Reliance on business offices, online gaming threatens Philippine property market
THE Philippine economy could be tested by a cooling property market, which would weigh on banks’ loan portfolios, an international economic watcher has warned.
As such, financial surveillance must be tightened, especially on large conglomerates, the Asean+3 Macroeconomic Research Office (AMRO) suggested in a report on Tuesday.
But, despite the challenges to the Philippines’ growth, “the current wave of reconfiguration of global supply chains has opened a window of opportunities”, the report added.
AMRO, which monitors the economies of the 10 Asean nations, as well as China, Japan and South Korea, has flagged the risk of a cool-off in a real estate market that was largely driven by a boom in the business process outsourcing (BPO) and online gaming industries.
With BPO and online gaming making up between 60 per cent and 70 per cent of office occupancy, curbs on new online gaming operator licences and on new economic zones in the national capital region could push down office and housing rents and occupancy rates.
AMRO noted that the Philippine authorities believe that the impact from the slowing BPO and gaming industries “will be moderate and manageable”, as property demand would still be high.
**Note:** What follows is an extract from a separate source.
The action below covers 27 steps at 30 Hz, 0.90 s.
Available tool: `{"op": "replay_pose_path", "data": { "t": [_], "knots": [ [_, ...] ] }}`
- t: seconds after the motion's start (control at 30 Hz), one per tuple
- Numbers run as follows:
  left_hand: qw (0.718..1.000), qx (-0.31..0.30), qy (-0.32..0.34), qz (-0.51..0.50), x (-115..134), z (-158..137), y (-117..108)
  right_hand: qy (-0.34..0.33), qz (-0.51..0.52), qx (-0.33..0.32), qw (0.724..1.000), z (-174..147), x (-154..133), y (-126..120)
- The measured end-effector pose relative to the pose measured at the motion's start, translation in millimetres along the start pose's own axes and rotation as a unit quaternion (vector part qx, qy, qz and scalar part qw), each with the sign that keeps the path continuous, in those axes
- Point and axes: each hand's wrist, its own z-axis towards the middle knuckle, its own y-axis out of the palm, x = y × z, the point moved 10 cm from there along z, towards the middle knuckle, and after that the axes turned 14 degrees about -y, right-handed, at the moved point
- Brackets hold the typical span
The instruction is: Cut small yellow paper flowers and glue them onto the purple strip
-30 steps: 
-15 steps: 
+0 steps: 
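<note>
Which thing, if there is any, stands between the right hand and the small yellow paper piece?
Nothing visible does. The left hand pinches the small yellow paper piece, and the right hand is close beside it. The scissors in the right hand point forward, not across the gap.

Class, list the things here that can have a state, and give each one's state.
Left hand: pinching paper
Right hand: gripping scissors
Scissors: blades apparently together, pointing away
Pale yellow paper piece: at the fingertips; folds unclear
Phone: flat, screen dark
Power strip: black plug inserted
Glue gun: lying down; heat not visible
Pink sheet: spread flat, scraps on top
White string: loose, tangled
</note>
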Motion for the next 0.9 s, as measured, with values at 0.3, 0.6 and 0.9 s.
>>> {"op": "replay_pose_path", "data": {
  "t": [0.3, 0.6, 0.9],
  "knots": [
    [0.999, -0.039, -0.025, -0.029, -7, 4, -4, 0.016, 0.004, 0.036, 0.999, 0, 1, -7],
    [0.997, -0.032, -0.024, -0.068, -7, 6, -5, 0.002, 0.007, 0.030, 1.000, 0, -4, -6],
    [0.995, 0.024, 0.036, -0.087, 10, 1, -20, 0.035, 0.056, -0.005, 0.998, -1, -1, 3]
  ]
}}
“Nevertheless, its impact is not contained within the property market, considering its backward and forward linkages to the rest of the economy,” the research outfit said in its annual consultation report, even as the policy restrictions extend to major cities outside Metro Manila.
AMRO recommended that the Philippines “focus more on supporting growth while guarding financial stability” and deliver structural reforms “to improve the business environment, attract more foreign investment, and lay a solid foundation for long-term sustainable development”.